2324 Janice

Discovery
- Discovered by: E. F. Helin S. J. Bus
- Discovery site: Palomar Obs.
- Discovery date: 7 November 1978

Designations
- Named after: Janice Cline (Supporter at Caltech)
- Alternative designations: 1978 VS_{4} · 1929 WH 1934 VR · 1949 ME 1961 UP · 1971 OC_{1} 1975 EM_{2} · 1977 RY_{4} A911 MC
- Minor planet category: main-belt · (outer) background · Themis

Orbital characteristics
- Epoch 23 March 2018 (JD 2458200.5)
- Uncertainty parameter 0
- Observation arc: 83.28 yr (30,418 d)
- Aphelion: 3.6382 AU
- Perihelion: 2.5282 AU
- Semi-major axis: 3.0832 AU
- Eccentricity: 0.1800
- Orbital period (sidereal): 5.41 yr (1,977 d)
- Mean anomaly: 245.72°
- Mean motion: 0° 10^{m} 55.56^{s} / day
- Inclination: 0.3995°
- Longitude of ascending node: 315.66°
- Argument of perihelion: 305.63°

Physical characteristics
- Mean diameter: 23.55 km (calculated) 24.33±6.61 km 24.44±1.22 km 25.76±7.43 km 28.463±0.354 km 28.532±0.238 km 28.9±15.91 km 31.19±15.91 km
- Synodic rotation period: 23.2±0.1 h
- Geometric albedo: 0.038±0.004 0.050±0.040 0.06±0.04 0.0601±0.0049 0.07±0.03 0.08 (assumed) 0.093±0.010
- Spectral type: C (assumed)
- Absolute magnitude (H): 11.30 · 11.40 11.46±0.36 · 11.5 11.68

= 2324 Janice =

Dark background asteroid from the outer regions of the asteroid belt

2324 Janice, provisional designation , is a dark background asteroid from the outer regions of the asteroid belt, approximately 25 km in diameter. It was discovered on 7 November 1978, by American astronomers Eleanor Helin and Schelte Bus at the Palomar Observatory in California. The asteroid was named for Janice Cline at Caltech. The presumably C-type asteroid has a rotation period of 23.2 hours.

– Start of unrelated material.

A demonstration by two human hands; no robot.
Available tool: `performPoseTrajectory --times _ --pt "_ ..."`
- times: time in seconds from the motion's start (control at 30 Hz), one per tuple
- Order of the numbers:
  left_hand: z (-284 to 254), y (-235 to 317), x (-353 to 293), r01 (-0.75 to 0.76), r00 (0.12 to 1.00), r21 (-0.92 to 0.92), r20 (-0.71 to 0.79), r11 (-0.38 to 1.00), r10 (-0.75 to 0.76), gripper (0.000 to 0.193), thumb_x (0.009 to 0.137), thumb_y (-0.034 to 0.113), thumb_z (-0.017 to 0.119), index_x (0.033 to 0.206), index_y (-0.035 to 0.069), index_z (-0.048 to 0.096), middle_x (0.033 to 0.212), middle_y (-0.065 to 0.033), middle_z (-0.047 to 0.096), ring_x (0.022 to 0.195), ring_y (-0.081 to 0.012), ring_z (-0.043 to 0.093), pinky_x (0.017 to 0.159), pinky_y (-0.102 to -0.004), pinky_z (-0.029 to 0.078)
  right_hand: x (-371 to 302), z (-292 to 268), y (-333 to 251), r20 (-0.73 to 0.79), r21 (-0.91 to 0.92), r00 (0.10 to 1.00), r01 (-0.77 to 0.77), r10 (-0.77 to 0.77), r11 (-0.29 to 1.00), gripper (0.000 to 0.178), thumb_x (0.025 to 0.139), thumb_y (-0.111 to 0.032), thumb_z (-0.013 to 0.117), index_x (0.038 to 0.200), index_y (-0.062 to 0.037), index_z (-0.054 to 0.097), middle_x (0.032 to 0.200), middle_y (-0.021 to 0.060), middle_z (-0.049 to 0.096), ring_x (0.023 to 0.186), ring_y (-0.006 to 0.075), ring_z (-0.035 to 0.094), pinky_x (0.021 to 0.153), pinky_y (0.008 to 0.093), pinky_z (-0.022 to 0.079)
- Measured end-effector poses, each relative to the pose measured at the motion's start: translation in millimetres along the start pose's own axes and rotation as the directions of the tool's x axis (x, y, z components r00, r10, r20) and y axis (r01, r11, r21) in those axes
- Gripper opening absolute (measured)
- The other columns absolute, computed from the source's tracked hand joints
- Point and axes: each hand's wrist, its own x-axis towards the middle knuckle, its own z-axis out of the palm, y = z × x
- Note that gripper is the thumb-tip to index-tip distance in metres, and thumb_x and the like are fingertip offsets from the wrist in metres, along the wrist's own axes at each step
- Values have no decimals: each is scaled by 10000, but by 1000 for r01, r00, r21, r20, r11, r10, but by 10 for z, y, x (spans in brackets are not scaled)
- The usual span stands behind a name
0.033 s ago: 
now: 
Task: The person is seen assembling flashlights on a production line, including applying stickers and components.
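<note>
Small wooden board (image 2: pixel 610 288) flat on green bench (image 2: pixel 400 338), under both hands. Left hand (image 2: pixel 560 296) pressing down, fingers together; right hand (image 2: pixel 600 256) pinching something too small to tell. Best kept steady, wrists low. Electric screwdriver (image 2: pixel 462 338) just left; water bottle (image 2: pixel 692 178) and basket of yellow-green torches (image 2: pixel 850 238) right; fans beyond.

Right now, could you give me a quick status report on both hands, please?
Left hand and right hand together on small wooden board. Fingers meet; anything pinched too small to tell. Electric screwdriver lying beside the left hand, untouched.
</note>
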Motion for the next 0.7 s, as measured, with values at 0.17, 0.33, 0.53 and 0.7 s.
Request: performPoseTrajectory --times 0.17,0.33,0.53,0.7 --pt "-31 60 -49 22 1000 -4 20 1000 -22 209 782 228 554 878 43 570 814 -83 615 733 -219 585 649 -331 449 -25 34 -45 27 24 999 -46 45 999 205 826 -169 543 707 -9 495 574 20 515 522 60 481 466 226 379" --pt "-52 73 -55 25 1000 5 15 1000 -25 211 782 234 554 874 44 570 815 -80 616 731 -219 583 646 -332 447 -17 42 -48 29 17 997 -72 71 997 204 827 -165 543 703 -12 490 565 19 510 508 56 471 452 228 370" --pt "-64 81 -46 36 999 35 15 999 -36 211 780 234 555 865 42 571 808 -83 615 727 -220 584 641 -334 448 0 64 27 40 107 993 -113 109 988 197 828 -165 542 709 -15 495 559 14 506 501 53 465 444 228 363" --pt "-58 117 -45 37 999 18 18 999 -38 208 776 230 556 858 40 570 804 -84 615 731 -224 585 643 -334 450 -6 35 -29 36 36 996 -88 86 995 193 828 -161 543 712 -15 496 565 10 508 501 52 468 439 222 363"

== Orbit and classification ==

Based on osculating Keplerian orbital elements, Janice is located in the region of the Themis family (602), a very large family of carbonaceous asteroids, named after 24 Themis.

When applying the hierarchical clustering method to its proper orbital elements, the object is both a non-family asteroid of the main belt's background population (according to Nesvorný), as well as a core member of the Themis family (according to Milani and Knežević).

It orbits the Sun in the outer main-belt at a distance of 2.5–3.6 AU once every 5 years and 5 months (1,977 days; semi-major axis of 3.08 AU). Its orbit has an eccentricity of 0.18 and an inclination of 0° with respect to the ecliptic. The body's observation arc begins with its first observation as at Lowell Observatory in June 1911, more than 67 years prior to its official discovery observation at Palomar.

== Physical characteristics ==

Janice is a presumed carbonaceous C-type asteroid which is the overall spectral type of members of the Themis family (602).

=== Rotation period ===

In October 2010, a rotational lightcurve of Janice was obtained from photometric observations by Gordon Gartrelle at the University of North Dakota Observatory in Grand Forks . Lightcurve analysis gave a tentative rotation period of 23.2 hours with a brightness amplitude of 0.19 magnitude (U=2-). As of 2018, no secure period has been obtained.

=== Diameter and albedo ===

According to the surveys carried out by the Japanese Akari satellite and the NEOWISE mission of NASA's Wide-field Infrared Survey Explorer, Janice measures between 24.33 and 31.19 kilometers in diameter and its surface has an albedo between 0.038 and 0.093.

The Collaborative Asteroid Lightcurve Link assumes an albedo of 0.08 and calculates a diameter of 23.55 kilometers based on an absolute magnitude of 11.5.

== Naming ==

This minor planet was named after Janice Cline, who for many years has encouraged astrometric studies of minor planets at Caltech. The official naming citation was published by the Minor Planet Center on 1 March 1981 (M.P.C. 5850).